TurboSAT: Gradient-Guided Boolean Satisfiability Accelerated on GPU-CPU Hybrid System
This addresses scalability issues in logical reasoning for applications like verification and AI, though it is incremental as it builds on existing SAT solving methods.
The paper tackled the limited parallelism in Boolean satisfiability (SAT) solving by formulating it as a differentiable optimization problem, enabling a hybrid GPU-CPU system that achieved runtime speedups of over 200x compared to a state-of-the-art CPU solver on public benchmarks.
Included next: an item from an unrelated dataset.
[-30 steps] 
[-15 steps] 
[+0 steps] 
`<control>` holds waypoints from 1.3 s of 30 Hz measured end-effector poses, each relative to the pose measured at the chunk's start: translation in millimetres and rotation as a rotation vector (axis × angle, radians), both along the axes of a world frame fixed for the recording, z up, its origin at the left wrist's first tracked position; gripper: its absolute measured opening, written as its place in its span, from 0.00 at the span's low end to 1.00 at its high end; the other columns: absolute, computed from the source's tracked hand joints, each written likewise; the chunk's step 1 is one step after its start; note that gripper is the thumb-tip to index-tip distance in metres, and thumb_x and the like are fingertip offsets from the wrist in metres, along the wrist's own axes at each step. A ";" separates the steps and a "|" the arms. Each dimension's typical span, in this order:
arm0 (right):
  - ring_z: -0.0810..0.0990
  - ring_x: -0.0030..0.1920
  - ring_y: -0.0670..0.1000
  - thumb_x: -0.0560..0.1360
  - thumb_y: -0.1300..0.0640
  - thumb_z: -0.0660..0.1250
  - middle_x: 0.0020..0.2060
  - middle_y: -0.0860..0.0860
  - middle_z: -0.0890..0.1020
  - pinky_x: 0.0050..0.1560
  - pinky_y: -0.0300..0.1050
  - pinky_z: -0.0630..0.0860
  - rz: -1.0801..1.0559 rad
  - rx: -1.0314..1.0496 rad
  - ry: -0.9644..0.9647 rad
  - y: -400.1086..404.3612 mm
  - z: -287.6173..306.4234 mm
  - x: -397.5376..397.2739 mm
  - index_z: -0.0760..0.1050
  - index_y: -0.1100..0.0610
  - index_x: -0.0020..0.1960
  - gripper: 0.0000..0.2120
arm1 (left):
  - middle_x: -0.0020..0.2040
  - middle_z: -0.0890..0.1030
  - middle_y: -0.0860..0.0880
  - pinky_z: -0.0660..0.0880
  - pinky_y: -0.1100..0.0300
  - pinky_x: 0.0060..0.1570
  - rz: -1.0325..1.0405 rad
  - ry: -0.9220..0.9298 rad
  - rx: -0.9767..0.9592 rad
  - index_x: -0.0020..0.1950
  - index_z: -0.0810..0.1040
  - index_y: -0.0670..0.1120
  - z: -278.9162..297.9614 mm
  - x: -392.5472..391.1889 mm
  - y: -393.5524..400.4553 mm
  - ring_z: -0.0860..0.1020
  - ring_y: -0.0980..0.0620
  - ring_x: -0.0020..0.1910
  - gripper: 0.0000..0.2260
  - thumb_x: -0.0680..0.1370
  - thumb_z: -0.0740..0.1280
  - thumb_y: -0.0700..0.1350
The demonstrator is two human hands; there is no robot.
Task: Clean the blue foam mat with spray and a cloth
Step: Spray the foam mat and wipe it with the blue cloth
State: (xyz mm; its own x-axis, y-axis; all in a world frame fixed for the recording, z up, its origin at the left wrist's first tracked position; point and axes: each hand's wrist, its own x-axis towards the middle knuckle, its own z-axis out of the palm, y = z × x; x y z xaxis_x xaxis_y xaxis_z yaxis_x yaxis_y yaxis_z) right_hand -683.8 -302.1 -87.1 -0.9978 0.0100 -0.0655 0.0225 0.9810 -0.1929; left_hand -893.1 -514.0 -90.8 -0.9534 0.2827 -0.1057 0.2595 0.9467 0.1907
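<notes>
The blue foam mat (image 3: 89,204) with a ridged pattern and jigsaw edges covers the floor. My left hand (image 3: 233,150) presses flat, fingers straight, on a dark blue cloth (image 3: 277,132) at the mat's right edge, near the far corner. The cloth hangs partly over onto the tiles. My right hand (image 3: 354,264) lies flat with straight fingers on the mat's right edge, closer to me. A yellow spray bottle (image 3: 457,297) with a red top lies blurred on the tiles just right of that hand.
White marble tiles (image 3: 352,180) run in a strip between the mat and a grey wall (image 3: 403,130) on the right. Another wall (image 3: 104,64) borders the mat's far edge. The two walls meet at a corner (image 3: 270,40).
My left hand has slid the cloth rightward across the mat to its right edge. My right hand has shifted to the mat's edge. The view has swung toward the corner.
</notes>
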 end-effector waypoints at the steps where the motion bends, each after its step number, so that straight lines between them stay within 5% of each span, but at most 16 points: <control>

While accelerated computing has transformed many domains of computing, its impact on logical reasoning, specifically Boolean satisfiability (SAT), remains limited. State-of-the-art SAT solvers rely heavily on inherently sequential conflict-driven search algorithms that offer powerful heuristics but limit the amount of parallelism that could otherwise enable significantly more scalable SAT solving. Inspired by neural network training, we formulate the SAT problem as a binarized matrix-matrix multiplication layer that could be optimized using a differentiable objective function. Enabled by this encoding, we combine the strengths of parallel differentiable optimization and sequential search to accelerate SAT on a hybrid GPU-CPU system. In this system, the GPUs leverage parallel differentiable solving to rapidly evaluate SAT clauses and use gradients to stochastically explore the solution space and optimize variable assignments. Promising partial assignments generated by the GPUs are post-processed on many CPU threads which exploit conflict-driven sequential search to further traverse the solution subspaces and identify complete assignments. Prototyping the hybrid solver on an NVIDIA DGX GB200 node, our solver achieves runtime speedups up to over 200x when compared to a state-of-the-art CPU-based solver on public satisfiable benchmark problems from the SAT Competition.